'Kürtçe'den "tahrik" mi oluyorsunuz ?'

Sabah Gazetesi Yazarı Melih Altınok bugünkü 'Bütün düğmelere aynı anda basıyorlar' başlıklı köşe yazısında son günlerde 'Alevilik' ve 'Kürtçe' üzerinden halkı kin ve nefrete teşvik etmeye çalışan odakları kaleme aldı.

Sabah Gazetesi Yazarı Melih Altınok son günlerde 'Alevilik' ve 'Kürtçe' üzerinden halkı kin ve nefrete teşvik etmeye çalışan odakları kaleme aldı. Türkiye'de kürtçenin ırkçı erekçelerle yasak olduğu karanlık günlere dikkat çeken Altınok 'Türkiye bu günleri Erdoğan'ın cesur reformlarıyla geride bırakmadı mı?' sorusunu yöneltti. İşte o yazı:

Bir adam İzmir'den yola çıkıp Eskişehir'e geliyor. Oradan Ankara'ya geçip gün içinde üç ayrı cemevine provokatif saldırılar düzenliyor. Sandalye fırlatıp camlarını kırıyor vs...

Üstelik "çıldırmak" için Muharrem ayının ilk gününü seçiyor.

Evet bu bir çılgınlık!

Zaten tutuklanan saldırganı savunmak için de "Akli dengesi yerinde değilmiş" iddiası dillendiriliyor.

Böylesine kör kör parmağım gözüne bir provokasyona alet olmak akıllı insanın işi değil zaten...

Ne var ki bu tanıdık savunma, ortada organize bir faaliyet olduğu şüphesini ortadan kaldırmıyor. İçişleri Bakanı Süleyman Soylu da savcıların titizlikle üzerinde durması gereken bu garipliği dün şu sözlerle tarif ediyordu:

"Bulunduğu illerde değil Ankara'da bu saldırıyı yapabilme planı ve bütün bunlarla birlikte oluşturulmak istenen bir provokasyon var. Ben 6 yıldır İçişleri Bakanlığı yapıyorum. Bu tip olaylarda kendisini hep deliliğe veren ortaya çıkıyor. 10 yıldır Ankara'da yaşıyorum ama bu üç adrese bir saatte gidemem. Nasıl oluyor da bu İzmir'den Eskişehir'e geçiyor ve Ankara'ya geçip bunu yapıyor? Bu eski Türkiye'nin ayak izleri. Yargı, bir tutuklama, iki de ev hapsi kararı verdi. Bu soruşturmanın bittiği anlamına gelmiyor. Soruşturma devam ediyor ve biz buradaki çapağı bulacağız."

Tek mevzu bu değil...

Kimi bölge illerinde Kürtçe şarkı söylenecek gerekçesiyle konserlerin, etkinliklerin iptal edildiği haberleri geliyor...

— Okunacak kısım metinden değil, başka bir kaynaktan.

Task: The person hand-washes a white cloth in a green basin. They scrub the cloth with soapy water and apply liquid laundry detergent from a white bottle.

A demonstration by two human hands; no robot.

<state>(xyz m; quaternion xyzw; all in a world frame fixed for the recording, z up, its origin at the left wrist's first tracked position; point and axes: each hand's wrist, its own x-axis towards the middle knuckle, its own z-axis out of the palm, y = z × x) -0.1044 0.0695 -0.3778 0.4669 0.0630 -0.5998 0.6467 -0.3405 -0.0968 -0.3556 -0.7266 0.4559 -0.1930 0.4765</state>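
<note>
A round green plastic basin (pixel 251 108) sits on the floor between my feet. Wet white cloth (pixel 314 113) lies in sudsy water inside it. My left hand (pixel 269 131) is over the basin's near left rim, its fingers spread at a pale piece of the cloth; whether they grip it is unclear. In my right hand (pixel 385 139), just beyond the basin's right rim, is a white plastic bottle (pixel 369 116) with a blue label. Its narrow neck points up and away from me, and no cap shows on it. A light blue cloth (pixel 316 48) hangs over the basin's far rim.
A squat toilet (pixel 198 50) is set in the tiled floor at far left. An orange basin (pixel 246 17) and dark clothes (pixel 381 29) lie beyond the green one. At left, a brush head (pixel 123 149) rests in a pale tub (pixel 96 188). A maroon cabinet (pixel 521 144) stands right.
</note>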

İddialar ne kadar doğruyu yansıtıyor ve yaygın bir soruna işaret ediyor bilmiyoruz... Ama güçlü bir itiraz gelmediğine göre bu yasak kararlarının altında imzası olan bürokratlara tane tane sormak hakkımız...

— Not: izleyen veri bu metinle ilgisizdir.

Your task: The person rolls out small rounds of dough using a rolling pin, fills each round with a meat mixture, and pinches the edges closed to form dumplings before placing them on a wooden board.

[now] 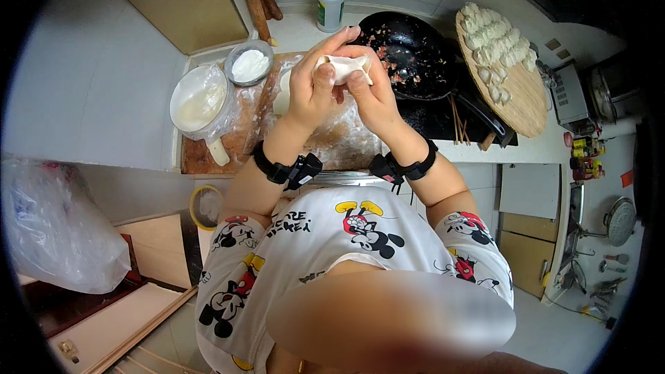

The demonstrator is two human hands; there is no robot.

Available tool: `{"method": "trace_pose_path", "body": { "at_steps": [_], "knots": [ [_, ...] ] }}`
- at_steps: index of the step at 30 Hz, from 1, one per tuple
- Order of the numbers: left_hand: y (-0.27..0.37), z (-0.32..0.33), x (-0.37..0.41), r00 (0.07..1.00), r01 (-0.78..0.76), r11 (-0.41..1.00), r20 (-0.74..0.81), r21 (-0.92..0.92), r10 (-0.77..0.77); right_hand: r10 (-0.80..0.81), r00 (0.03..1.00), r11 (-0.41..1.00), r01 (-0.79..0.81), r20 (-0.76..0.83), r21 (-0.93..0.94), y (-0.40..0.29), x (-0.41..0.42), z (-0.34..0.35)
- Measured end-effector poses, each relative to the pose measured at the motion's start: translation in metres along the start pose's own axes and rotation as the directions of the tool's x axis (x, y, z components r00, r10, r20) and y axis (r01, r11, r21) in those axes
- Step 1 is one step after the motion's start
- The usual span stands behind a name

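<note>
Between my two hands is a folded white dumpling (344,68), held up over the floured wooden board (332,145). My left hand (310,75) grips its left end, thumb on the near side. On its right end, my right hand (375,83) presses with the thumb while the fingers curl behind. Whatever filling it has is hidden by the dough. Partly covered by my left hand, pale round dough wrappers (282,98) lie on the board.
A black frying pan (415,57) with chopped filling sits on the stove, chopsticks (457,122) beside its handle. Finished dumplings (499,41) stand in rows on a round tray (524,104). Left are a flour bowl (250,65) and a plastic-covered white pot (200,98). Behind stands a spray bottle (331,2).
</note>
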State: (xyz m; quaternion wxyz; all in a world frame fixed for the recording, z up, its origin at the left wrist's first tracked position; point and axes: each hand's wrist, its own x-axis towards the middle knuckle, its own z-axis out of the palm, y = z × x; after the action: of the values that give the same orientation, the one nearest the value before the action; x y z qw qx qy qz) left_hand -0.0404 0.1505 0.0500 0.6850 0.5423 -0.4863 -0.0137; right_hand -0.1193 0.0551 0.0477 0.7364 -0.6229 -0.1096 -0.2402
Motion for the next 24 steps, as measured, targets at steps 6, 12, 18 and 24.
{"method": "trace_pose_path", "body": {
  "at_steps": [6, 12, 18, 24],
  "knots": [
    [-0.005, 0.000, 0.005, 0.939, -0.331, 0.905, 0.004, 0.267, 0.343, -0.110, 0.991, 0.920, 0.131, 0.078, -0.368, -0.016, -0.004, -0.007],
    [0.004, -0.002, 0.012, 0.889, -0.446, 0.819, 0.079, 0.360, 0.450, -0.336, 0.927, 0.728, 0.367, 0.167, -0.579, -0.022, -0.004, -0.010],
    [0.004, -0.003, 0.014, 0.889, -0.458, 0.853, 0.144, 0.249, 0.435, -0.332, 0.926, 0.740, 0.373, 0.178, -0.560, -0.020, -0.008, -0.010],
    [0.008, 0.006, 0.009, 0.949, -0.274, 0.960, 0.180, 0.065, 0.259, -0.299, 0.950, 0.776, 0.296, 0.088, -0.557, -0.016, -0.010, -0.007]
  ]
}}
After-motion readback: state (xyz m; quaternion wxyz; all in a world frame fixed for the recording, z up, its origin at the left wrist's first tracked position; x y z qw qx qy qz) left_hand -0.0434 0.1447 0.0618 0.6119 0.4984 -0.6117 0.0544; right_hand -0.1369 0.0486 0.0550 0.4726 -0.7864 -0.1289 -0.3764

Türkiye bu günleri Erdoğan'ın cesur reformlarıyla geride bırakmadı mı?

Çok az demokraside göreceğimiz şekilde, devletin 7/24 Kürtçe yayın yapan kanalı yok mu?

Lehçeleri devlet okullarında seçmeli ders olan Kürtçe'den "tahrik" mi oluyorsunuz yoksa halkın bir kesimi tahrik olsun mu istiyorsunuz?